### WORK ORDER
All of the data should be reproduced word for word, though its pictures must be omitted.

### COLLECTED DATA
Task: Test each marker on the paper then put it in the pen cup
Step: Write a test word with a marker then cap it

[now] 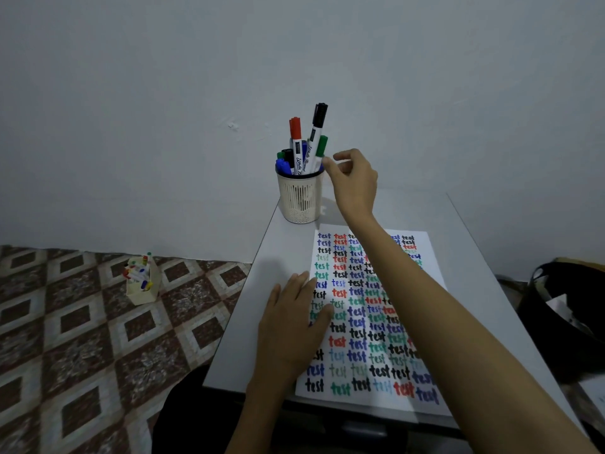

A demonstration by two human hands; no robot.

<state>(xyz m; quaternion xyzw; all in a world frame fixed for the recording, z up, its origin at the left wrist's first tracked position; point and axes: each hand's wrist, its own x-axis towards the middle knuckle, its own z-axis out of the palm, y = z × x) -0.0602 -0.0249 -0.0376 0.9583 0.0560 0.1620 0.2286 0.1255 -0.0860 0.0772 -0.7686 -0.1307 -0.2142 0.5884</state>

### RESULT FOR THIS EXERCISE
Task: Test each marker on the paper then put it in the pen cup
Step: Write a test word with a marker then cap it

[now] 

A demonstration by two human hands; no robot.

<state>(xyz m; quaternion xyzw; all in a world frame fixed for the recording, z up, its origin at the left wrist's first tracked position; point and axes: each hand's wrist, its own x-axis towards the middle knuckle, its own z-axis out of the palm, y = z × x) -0.0602 -0.0249 -0.0376 0.9583 0.0560 0.1620 0.2286 0.1255 -0.0860 0.0772 -0.7686 -0.1307 -0.2142 0.5884</state>

What was produced is the complete output.